■ Problem ■
Each line below from the one containing "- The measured" through the one containing "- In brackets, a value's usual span" should be output exactly as it stands, and no other line should appear.

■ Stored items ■
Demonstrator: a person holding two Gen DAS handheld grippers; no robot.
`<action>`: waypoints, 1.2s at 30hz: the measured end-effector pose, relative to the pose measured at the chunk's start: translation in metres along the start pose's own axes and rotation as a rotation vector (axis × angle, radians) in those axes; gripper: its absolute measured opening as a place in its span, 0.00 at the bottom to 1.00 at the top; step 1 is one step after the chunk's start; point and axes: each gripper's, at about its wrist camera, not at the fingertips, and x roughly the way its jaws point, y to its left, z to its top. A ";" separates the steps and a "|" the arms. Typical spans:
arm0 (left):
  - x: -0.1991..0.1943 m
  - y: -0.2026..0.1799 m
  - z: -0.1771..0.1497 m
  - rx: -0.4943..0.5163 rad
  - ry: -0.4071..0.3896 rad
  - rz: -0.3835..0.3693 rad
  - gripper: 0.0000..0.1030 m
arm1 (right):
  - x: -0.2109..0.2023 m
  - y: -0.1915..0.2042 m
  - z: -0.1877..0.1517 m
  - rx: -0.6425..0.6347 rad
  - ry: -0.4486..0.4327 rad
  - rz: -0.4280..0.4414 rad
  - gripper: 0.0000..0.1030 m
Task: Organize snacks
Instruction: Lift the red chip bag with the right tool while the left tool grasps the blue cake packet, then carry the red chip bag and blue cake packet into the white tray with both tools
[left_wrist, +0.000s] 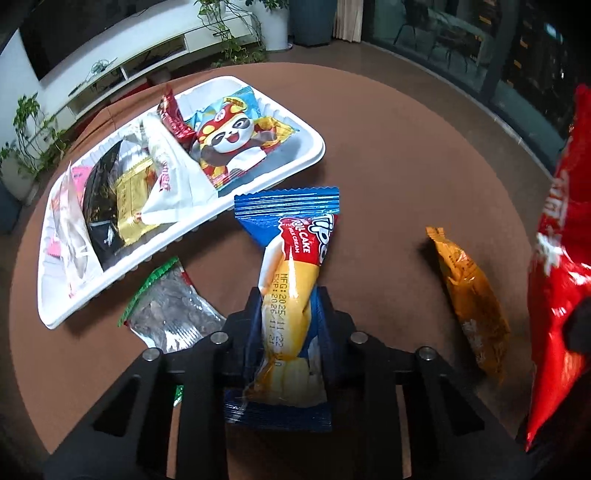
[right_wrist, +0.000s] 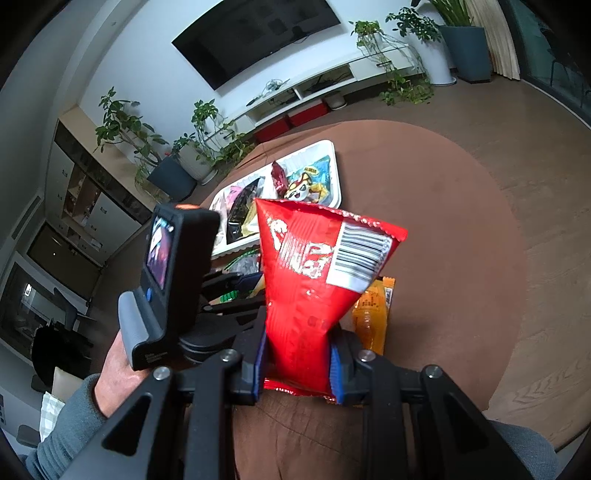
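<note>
Two wrist cameras looked across a round brown table (left_wrist: 388, 155). The left wrist view showed details the other hid: a blue and yellow roll cake packet (left_wrist: 291, 295) standing between the fingers of the left gripper (left_wrist: 290, 306), a clear packet with a green edge (left_wrist: 170, 310) lying on the table to the left of that gripper, and the full length of an orange packet (left_wrist: 471, 295) lying to the right. It also showed the white tray (left_wrist: 295, 170) close up, with a panda-print packet (left_wrist: 229, 144) in its right compartment and black, gold and white wrappers in its left.

The right wrist view showed what the left could not: a hand (right_wrist: 118, 376) in a grey sleeve holding the left tool, whose camera block (right_wrist: 173, 284) stood upright, and a room behind with a wall screen and potted plants.

The left gripper's jaws were nearly closed, clenched on the roll cake packet, which sat above the table just in front of the tray. The right gripper (right_wrist: 299, 354) was clamped on the pinched lower part of a red snack bag (right_wrist: 317, 280), held upright over the table, with the orange packet behind it.
</note>
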 end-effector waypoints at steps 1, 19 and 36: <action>-0.003 0.003 -0.004 -0.019 -0.007 -0.018 0.24 | 0.000 0.000 0.000 0.001 -0.001 0.000 0.28; -0.086 0.097 -0.042 -0.329 -0.177 -0.227 0.24 | 0.005 0.003 0.025 -0.018 -0.008 -0.021 0.28; -0.099 0.250 -0.003 -0.532 -0.237 -0.064 0.24 | 0.125 0.080 0.136 -0.244 0.150 -0.043 0.28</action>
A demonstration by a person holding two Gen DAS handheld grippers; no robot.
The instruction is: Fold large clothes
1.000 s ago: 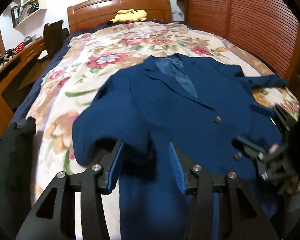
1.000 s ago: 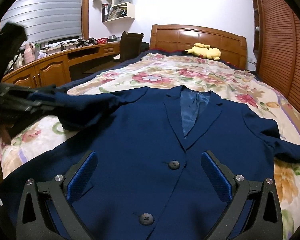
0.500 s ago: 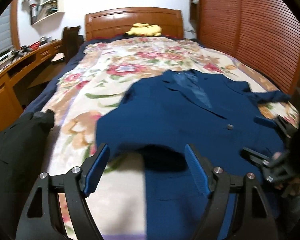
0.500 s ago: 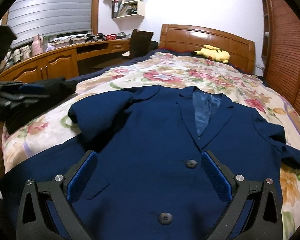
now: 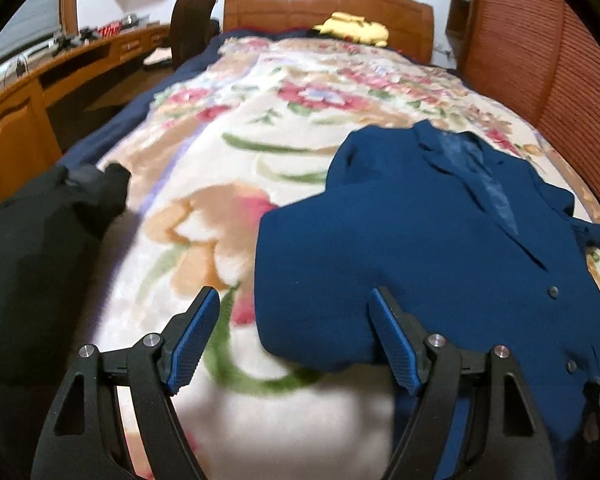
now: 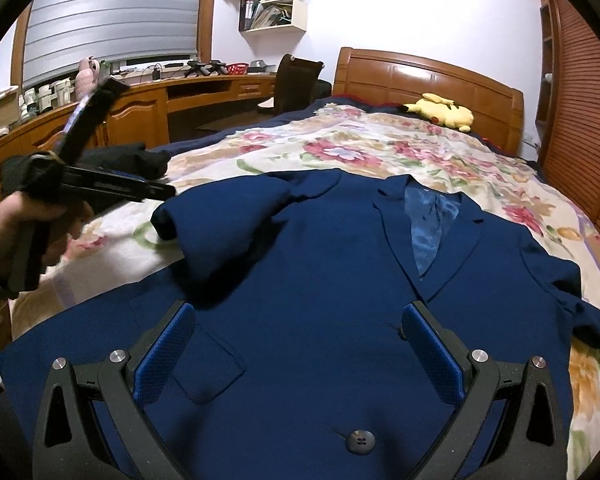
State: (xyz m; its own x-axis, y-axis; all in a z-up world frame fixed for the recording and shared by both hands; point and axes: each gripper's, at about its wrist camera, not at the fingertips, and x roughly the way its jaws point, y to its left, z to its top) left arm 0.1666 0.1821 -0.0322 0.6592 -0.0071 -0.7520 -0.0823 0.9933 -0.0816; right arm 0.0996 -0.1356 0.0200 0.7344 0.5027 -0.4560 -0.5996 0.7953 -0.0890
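Observation:
A navy blue jacket lies face up on the flowered bed cover, collar toward the headboard. Its left sleeve is folded in over the chest, cuff pointing left. In the left wrist view the jacket lies right of centre. My left gripper hangs open over the cover at the folded sleeve's edge, nothing between its fingers; the right wrist view shows it, hand-held, as the left gripper just left of the sleeve. My right gripper stands open above the jacket front, holding nothing.
A dark garment lies at the bed's left edge. A yellow plush toy sits by the wooden headboard. A wooden desk and chair stand to the left, slatted wooden doors to the right.
The left gripper let go of the sleeve, opened wide and drew back to the left off the jacket. The sleeve now lies folded across the chest. The right gripper stayed in place.

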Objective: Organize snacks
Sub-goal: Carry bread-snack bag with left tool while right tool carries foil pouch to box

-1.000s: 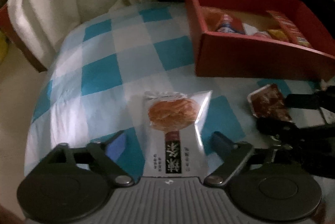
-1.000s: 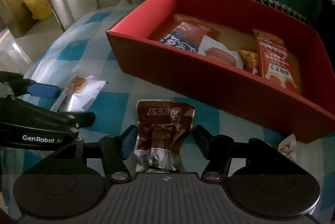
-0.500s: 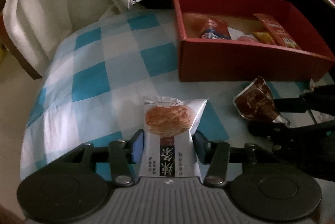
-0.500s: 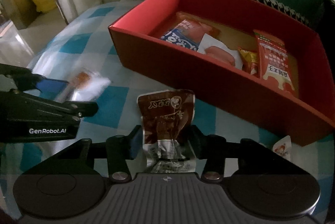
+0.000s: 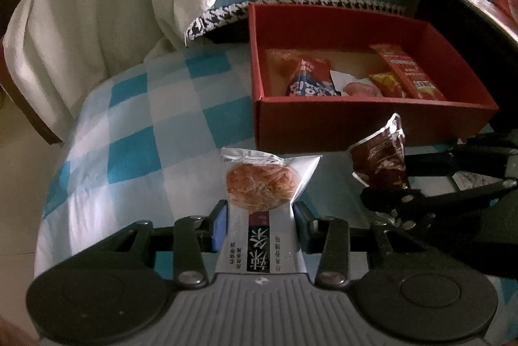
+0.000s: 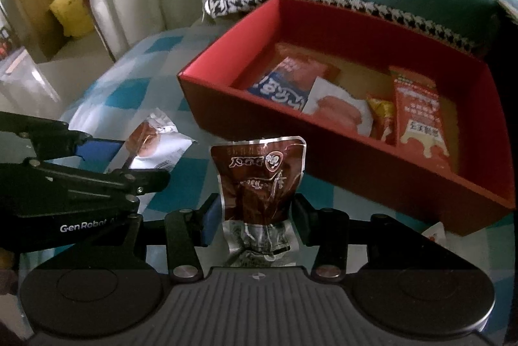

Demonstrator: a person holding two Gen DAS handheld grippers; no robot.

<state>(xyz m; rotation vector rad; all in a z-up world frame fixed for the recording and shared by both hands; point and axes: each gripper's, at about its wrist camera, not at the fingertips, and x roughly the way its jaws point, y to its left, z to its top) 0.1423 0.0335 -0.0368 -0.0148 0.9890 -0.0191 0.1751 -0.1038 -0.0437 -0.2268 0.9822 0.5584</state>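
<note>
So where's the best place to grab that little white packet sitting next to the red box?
Probably by the small white packet's free near edge, coming from the front right. The red box wall stands just behind it, blocking that side, and it looks thin and flat on the checked cloth. Both grippers already hold snacks, so one must unload first.

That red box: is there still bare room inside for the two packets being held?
Yes. The red box shows bare floor along its back wall, behind the blue-and-red packet and white packet, and in its left end. The right half is crowded: a yellow packet sits against the tall red packet. The checked cloth left of the box is also bare.
</note>
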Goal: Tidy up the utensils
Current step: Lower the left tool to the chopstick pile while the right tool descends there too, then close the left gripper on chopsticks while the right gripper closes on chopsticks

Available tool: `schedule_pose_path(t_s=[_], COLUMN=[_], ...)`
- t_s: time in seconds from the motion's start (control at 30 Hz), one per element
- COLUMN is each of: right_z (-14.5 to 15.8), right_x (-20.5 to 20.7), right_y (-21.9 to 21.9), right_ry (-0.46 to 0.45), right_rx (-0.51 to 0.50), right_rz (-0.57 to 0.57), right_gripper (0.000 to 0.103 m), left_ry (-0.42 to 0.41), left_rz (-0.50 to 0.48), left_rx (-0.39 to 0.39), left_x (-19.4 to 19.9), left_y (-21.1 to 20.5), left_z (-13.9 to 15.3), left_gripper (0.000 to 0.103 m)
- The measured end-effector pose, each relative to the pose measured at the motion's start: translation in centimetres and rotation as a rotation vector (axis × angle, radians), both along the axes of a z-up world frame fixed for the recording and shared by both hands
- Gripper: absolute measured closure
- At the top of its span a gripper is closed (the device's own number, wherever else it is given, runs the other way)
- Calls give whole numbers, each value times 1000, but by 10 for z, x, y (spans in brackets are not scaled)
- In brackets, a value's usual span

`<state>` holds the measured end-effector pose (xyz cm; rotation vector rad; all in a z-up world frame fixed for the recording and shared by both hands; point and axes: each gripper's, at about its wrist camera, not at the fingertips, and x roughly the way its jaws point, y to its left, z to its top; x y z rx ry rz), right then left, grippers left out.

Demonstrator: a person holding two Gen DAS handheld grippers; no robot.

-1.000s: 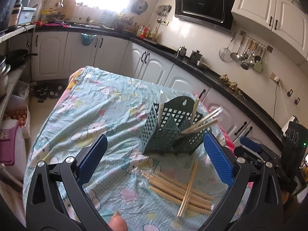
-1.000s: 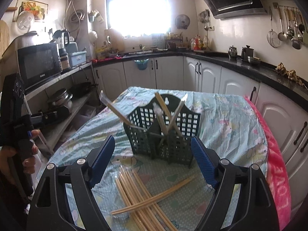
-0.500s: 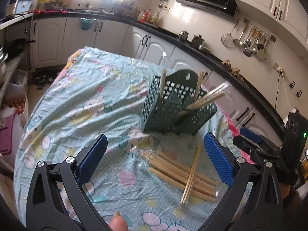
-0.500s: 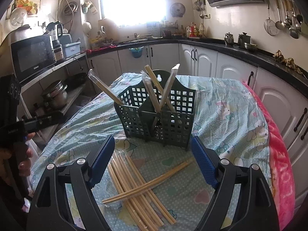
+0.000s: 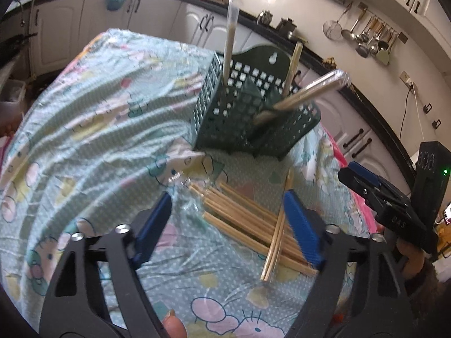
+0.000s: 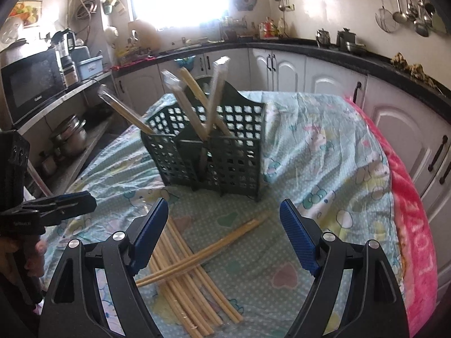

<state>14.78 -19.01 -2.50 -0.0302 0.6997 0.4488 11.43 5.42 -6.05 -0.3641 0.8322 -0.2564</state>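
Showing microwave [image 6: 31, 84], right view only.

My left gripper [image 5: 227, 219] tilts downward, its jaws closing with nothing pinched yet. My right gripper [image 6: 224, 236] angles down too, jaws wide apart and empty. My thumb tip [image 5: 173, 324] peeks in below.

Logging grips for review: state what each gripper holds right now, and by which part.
Nothing is held. The left gripper is closing above the loose chopsticks, not touching them; the right gripper is open and empty.
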Motion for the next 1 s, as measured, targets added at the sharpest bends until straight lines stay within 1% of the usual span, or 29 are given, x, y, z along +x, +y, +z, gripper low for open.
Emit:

■ Result ■
- The measured end-effector pose, each relative to the pose measured at the motion's start: translation in centimetres and rotation as a rotation vector (axis × angle, radians), both along the axes of a z-up world frame fixed for the recording and shared by both hands
- Gripper: absolute measured closure
- At the top of its span a gripper is closed (the device's own number, wherever else it is given, runs the other way)
- Calls give whole numbers, each value times 1000, but by 10 for z, x, y (spans in brackets are not scaled)
- In brackets, a value's usual span

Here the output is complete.